Kenai Peninsula: The action in Upper Cook Inlet hasn't really begun yet. The sonar for counting Kenai River sockeye goes into operation July 1. Fish and Game reports a "very poor" catch of 18,800 sockeye through June 16 in Resurrection Bay.

Kodiak: Chinook and sockeye runs into the Karluk River are weak again. The Alitak District sockeye harvest "is below average and is either weak or late," Fish and Game says.

Chignik: Looking good! Sockeye escapement is above recent averages with nearly 134,000 fish passing the Chignik River weir through June 16.

Alaska Peninsula: Sockeye returns to the Northern District appear to be late. The South Peninsula seine fleet is fishing now following a voluntary standdown to avoid netting chum salmon bound for other regions.
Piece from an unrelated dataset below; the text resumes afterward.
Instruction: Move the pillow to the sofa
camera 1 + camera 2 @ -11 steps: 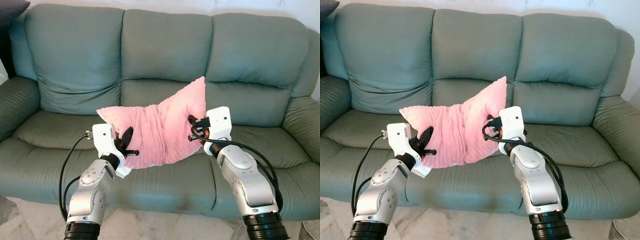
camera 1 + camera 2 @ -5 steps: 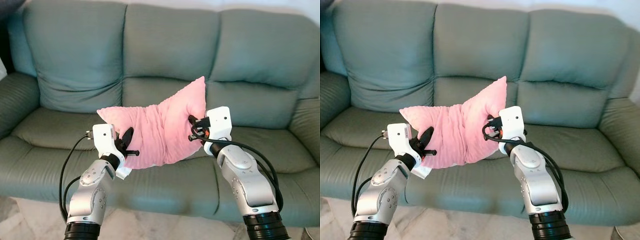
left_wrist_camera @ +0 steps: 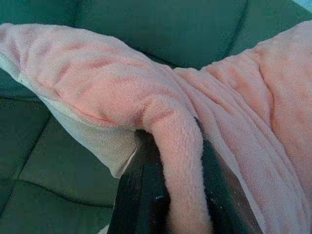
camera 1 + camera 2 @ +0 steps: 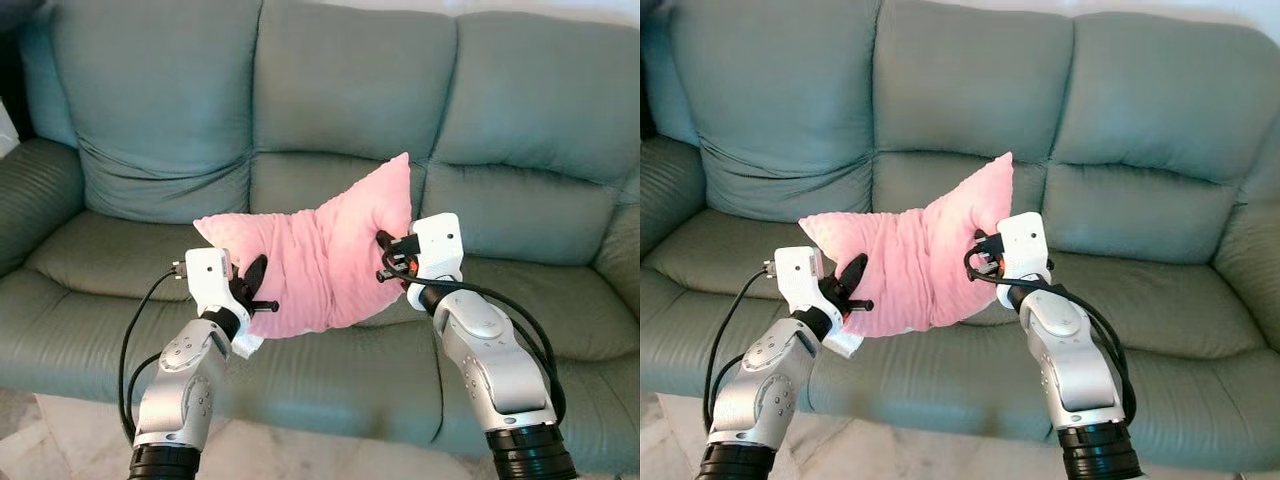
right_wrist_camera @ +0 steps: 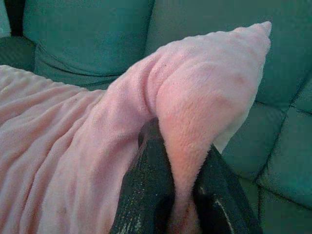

Bristol Bay: The real fireworks won't start until close to the Fourth of July. The forecast calls for a massive sockeye catch of 30.5 million sockeye, comparable to last year's take. Through the weekend, the catch stood at fewer than 70,000 fish. A couple of openers targeting Chinook in the Nushagak District produced lousy results.

Yukon River: Another weak Chinook return is expected, with no commercial fishing likely. "The Yukon River Chinook salmon run is later than average, likely because of late coastal ice breakup," Fish and Game reports.